Application of Stable Diffusion and LoRA Models in AI Drawing

Shunkai Gong

doi:10.54254/2755-2721/97/20241294

1. Introduction

With the development of deep learning technology, generative models have made significant progress in the field of image generation. Models such as Generative Adversarial Networks (GANs) and Variational Autoencoders (VAEs) have demonstrated strong capabilities in image generation tasks. However, the emergence of new generative models such as Stable Diffusion and LoRA provides a new possibility for image generation[1][2]. In recent years, AI drawing technology has developed rapidly, with Stable Diffusion, as a text-to-image generation model based on latent space diffusion models, receiving widespread attention due to its ability to generate high-resolution, high-quality images. The LoRA (Low-Rank Adaptation) model, an important extension of Stable Diffusion, achieves fast and efficient fine-tuning of the model by introducing trainable low-rank matrices, while maintaining the high quality of generated images.

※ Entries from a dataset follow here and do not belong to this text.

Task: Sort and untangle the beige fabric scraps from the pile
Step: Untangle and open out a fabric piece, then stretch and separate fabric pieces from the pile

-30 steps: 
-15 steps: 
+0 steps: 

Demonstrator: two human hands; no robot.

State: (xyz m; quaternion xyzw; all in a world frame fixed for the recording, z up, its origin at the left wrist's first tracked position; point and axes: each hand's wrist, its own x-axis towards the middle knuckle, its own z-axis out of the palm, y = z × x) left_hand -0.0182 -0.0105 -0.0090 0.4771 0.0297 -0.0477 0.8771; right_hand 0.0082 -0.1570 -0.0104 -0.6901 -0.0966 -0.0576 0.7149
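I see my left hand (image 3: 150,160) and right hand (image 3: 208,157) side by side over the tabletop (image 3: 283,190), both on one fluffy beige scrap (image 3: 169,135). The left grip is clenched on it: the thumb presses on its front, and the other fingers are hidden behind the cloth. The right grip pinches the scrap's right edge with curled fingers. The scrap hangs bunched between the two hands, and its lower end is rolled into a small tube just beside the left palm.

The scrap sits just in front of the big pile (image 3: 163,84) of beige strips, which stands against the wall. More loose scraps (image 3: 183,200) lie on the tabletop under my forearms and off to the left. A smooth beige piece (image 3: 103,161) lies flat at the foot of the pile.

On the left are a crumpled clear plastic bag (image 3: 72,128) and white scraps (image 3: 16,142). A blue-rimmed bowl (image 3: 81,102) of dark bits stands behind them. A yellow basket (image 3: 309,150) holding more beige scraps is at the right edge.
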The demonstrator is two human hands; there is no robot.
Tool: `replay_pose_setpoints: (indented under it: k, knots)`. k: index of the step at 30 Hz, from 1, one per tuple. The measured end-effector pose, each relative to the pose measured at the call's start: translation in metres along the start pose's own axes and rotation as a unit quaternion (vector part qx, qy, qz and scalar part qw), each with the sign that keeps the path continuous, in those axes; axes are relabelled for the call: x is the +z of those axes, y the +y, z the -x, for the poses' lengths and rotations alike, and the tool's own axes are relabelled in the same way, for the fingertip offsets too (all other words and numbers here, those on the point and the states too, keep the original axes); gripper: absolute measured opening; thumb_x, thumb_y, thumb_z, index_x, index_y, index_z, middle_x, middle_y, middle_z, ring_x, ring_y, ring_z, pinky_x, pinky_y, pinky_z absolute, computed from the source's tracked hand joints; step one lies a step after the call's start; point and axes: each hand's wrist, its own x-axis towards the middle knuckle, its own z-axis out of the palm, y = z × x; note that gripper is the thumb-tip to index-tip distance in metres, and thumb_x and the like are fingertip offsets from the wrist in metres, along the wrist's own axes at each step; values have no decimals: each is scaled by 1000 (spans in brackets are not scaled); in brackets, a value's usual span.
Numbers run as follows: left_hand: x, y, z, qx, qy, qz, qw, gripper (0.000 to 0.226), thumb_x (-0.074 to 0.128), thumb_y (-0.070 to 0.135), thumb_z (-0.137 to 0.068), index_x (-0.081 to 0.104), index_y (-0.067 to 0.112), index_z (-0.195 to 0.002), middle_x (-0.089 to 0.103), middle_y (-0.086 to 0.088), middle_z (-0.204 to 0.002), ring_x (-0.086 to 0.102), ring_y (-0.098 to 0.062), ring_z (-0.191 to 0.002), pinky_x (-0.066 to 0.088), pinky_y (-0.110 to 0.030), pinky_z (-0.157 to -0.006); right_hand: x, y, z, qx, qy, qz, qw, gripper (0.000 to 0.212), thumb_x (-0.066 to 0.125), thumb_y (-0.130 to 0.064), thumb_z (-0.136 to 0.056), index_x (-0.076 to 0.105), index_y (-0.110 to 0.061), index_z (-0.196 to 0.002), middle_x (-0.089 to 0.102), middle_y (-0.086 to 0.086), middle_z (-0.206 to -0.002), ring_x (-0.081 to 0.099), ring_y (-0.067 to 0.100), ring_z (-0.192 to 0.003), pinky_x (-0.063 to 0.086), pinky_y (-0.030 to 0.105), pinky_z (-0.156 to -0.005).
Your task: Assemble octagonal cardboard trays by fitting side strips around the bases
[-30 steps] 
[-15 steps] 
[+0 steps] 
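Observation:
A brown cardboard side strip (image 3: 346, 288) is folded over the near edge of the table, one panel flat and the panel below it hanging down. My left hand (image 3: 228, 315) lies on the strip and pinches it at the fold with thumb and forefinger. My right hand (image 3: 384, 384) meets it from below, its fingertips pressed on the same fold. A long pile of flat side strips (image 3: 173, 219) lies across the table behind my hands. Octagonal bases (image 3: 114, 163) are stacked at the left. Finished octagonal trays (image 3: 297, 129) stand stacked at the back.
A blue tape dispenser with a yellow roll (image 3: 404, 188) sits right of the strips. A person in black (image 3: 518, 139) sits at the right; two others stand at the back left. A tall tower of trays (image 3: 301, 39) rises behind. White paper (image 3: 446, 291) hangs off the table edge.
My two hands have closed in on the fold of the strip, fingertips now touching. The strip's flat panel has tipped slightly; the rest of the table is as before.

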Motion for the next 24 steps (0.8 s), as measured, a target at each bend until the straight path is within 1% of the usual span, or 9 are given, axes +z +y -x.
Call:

Previous research has mainly focused on the technical implementation and optimization of the Stable Diffusion and LoRA models, whereas this paper explores the practical applications and effects of these two models in AI drawing, especially their performance in different scenes and styles, based on the evaluation of three commonly used datasets: ImageNet, COCO, and CelebA, based on evaluations using FID, IS, and PSNR metrics. This paper aims to compare the performance of these two models on different datasets and analyze their applicability in AI drawing tasks. Studying the application of Stable Diffusion and LoRA models in AI drawing not only promotes technological progress and innovation but also brings significant benefits to society, professional fields, and various user groups. The quality and effectiveness of picture generation can be enhanced by these research findings, which will greatly advance both social growth and technical advancement.

2. Related work

GANs and VAEs: GANs use adversarial training of the generator and discriminator to produce high-quality images, whereas VAEs use probabilistic models to produce a wider variety of images [1]. Stable Diffusion Model: The Stable Diffusion Model progressively reduces noise in photos by using the diffusion process [2]. This model produces images with excellent stability and quality. LoRA Model: By using low-rank decomposition and parameter compression, it dramatically lowers computational complexity and storage needs without sacrificing image quality [3].

3. Method

3.1. Model description

3.1.1. Stable diffusion model overview. The Stable Diffusion model generates images by progressively removing noise, with the core idea of gradually transforming noise into high-quality images. Specifically, the model performs small denoising operations at each step, gradually approaching the target image. The training process of the Stable Diffusion model includes the following steps:

• Noise Injection : Adding random noise to the input image.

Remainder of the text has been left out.